ACTION ITEM ▸ I'd like the data beneath this line reproduced exactly, without any of its images.

COLLECTED DATA ▸
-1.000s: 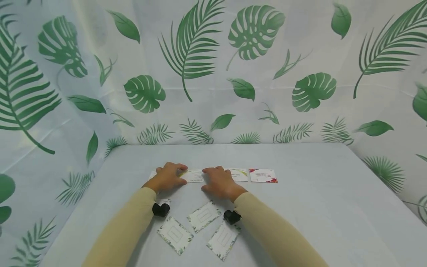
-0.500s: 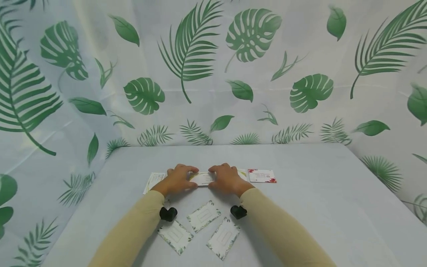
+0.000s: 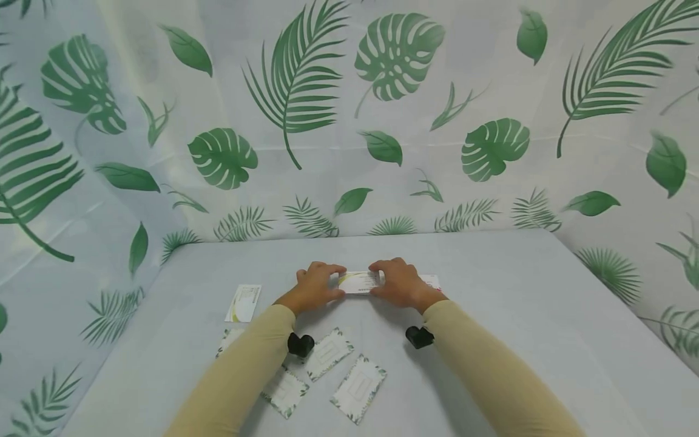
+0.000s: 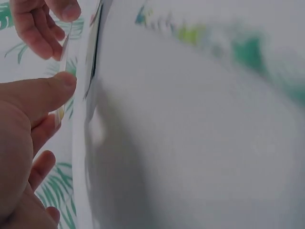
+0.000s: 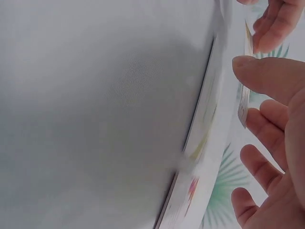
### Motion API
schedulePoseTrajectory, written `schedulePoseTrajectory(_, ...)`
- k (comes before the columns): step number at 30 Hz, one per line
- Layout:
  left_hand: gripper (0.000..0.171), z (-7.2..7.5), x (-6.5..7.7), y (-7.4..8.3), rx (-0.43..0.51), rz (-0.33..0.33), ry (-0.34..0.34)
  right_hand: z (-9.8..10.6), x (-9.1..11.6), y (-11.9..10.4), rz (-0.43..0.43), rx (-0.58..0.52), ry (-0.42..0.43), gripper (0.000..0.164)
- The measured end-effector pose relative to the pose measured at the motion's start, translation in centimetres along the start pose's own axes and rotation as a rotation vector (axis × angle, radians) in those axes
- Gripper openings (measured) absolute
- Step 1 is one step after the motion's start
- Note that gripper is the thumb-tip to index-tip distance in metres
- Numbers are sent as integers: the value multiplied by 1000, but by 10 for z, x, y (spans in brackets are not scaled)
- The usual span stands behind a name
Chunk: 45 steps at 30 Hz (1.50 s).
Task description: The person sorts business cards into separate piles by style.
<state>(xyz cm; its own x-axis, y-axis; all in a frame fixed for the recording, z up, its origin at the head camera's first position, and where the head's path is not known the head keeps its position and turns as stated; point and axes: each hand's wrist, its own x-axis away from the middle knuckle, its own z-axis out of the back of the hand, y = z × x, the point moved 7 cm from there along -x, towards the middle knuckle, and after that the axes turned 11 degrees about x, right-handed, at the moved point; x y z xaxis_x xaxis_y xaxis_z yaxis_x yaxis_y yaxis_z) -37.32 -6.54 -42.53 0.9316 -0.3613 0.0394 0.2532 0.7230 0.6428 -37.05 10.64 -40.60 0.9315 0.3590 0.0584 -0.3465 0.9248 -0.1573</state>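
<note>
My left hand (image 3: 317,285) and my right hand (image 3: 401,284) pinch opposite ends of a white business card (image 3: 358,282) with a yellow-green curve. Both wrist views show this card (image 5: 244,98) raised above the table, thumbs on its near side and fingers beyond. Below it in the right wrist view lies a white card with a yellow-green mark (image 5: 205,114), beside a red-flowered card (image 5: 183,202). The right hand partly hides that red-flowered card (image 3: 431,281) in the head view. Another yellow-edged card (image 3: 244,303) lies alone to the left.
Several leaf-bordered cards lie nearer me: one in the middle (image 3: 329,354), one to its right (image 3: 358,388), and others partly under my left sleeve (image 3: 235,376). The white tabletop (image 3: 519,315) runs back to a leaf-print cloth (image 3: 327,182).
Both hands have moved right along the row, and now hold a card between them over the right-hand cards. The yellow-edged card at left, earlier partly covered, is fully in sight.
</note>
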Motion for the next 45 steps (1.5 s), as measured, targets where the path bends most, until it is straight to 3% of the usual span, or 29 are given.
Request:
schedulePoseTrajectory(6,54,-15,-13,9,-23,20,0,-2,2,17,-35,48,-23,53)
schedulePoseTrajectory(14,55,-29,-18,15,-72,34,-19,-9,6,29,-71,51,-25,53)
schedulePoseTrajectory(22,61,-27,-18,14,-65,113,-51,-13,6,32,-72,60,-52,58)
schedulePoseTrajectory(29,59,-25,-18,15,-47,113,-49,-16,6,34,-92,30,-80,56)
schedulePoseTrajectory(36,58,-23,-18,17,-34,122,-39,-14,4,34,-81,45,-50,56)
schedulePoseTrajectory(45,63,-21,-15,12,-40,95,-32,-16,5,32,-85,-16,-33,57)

ANSWER FOR THE TASK ▸
-1.000s: 
-0.500s: 
+0.000s: 
+0.000s: 
+0.000s: 
### Motion API
schedulePoseTrajectory, written `schedulePoseTrajectory(_, ...)`
- k (comes before the columns): step number at 30 Hz, one per line
- Layout:
  left_hand: gripper (0.000..0.171), z (-7.2..7.5), x (-6.5..7.7), y (-7.4..8.3), rx (-0.43..0.51), rz (-0.33..0.33), ry (-0.34..0.34)
  right_hand: z (-9.8..10.6), x (-9.1..11.6), y (-11.9..10.4), rz (-0.43..0.43), rx (-0.58..0.52), ry (-0.42..0.43), gripper (0.000..0.164)
- The measured end-effector pose relative to the pose measured at the motion's start, translation in centimetres along the start pose's own axes and rotation as a rotation vector (axis × angle, radians) in those axes
- Gripper openings (measured) absolute
- Step 1 is one step after the motion's start
- Note that gripper is the thumb-tip to index-tip distance in metres
- Numbers are sent as integers: the value multiplied by 1000, but by 10 for z, x, y (spans in brackets are not scaled)
- The usual span stands behind a name
Chunk: 45 steps at 30 Hz (1.50 s).
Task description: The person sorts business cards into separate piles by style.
<state>(xyz cm; its own x-axis, y-axis; all in a frame fixed for the recording, z up, its origin at the head camera's first position, and where the head's path is not known the head keeps its position and turns as stated; point and axes: each hand's wrist, its own x-axis away from the middle knuckle, its own z-axis out of the back of the hand, y = z × x, the point moved 7 cm from there along -x, towards the middle knuckle, and after that the axes turned 11 degrees about x, right-handed, at the moved point; x y z xaxis_x xaxis_y xaxis_z yaxis_x yaxis_y yaxis_z) -37.32 -6.54 -42.53 0.9316 -0.3613 0.0394 0.2532 0.7230 0.6428 -37.05 10.64 -40.60 0.9315 0.3590 0.0584 -0.3465 0.9248 -0.1573</state>
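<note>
My left hand (image 3: 317,285) and my right hand (image 3: 401,284) pinch opposite ends of a white business card (image 3: 358,282) with a yellow-green curve. Both wrist views show this card (image 5: 244,98) raised above the table, thumbs on its near side and fingers beyond. Below it in the right wrist view lies a white card with a yellow-green mark (image 5: 205,114), beside a red-flowered card (image 5: 183,202). The right hand partly hides that red-flowered card (image 3: 431,281) in the head view. Another yellow-edged card (image 3: 244,303) lies alone to the left.
Several leaf-bordered cards lie nearer me: one in the middle (image 3: 329,354), one to its right (image 3: 358,388), and others partly under my left sleeve (image 3: 235,376). The white tabletop (image 3: 519,315) runs back to a leaf-print cloth (image 3: 327,182).
Both hands have moved right along the row, and now hold a card between them over the right-hand cards. The yellow-edged card at left, earlier partly covered, is fully in sight.
</note>
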Motion for the next 45 steps (1.5 s), as measured, targets where the path bends most, until it is straight to 3% of the usual span, or 29 are given.
Request:
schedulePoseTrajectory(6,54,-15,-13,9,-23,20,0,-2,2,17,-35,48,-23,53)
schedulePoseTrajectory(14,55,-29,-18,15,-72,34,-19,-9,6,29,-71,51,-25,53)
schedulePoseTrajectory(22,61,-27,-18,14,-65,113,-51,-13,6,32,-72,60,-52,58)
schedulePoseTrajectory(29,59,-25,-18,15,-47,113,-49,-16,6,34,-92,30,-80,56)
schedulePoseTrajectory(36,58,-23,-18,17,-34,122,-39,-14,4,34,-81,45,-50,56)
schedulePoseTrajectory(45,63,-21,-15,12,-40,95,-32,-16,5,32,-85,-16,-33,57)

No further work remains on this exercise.